## DESCRIPTION OF THE TASK
Restate word for word the lines below, from the one containing "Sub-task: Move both" through the final line, with no pictures included.

## INFORMATION PROVIDED
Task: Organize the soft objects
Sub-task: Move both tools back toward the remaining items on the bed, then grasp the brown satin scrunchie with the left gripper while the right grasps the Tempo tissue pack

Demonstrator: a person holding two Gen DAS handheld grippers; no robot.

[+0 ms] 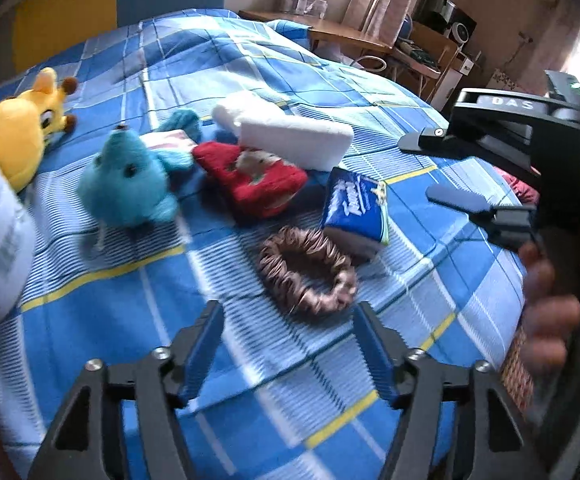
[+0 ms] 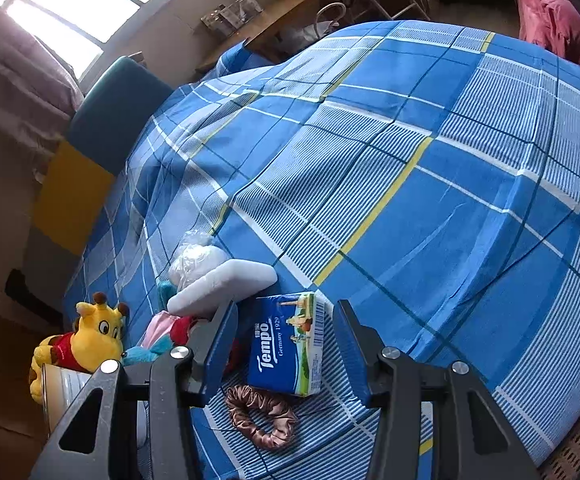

## EXERCISE SOLUTION
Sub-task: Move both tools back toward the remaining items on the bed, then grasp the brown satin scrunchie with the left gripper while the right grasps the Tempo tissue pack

Demonstrator: a person holding two Gen DAS handheld grippers; no robot.

[+0 ms] 
[+0 ms] 

That wraps up the answer.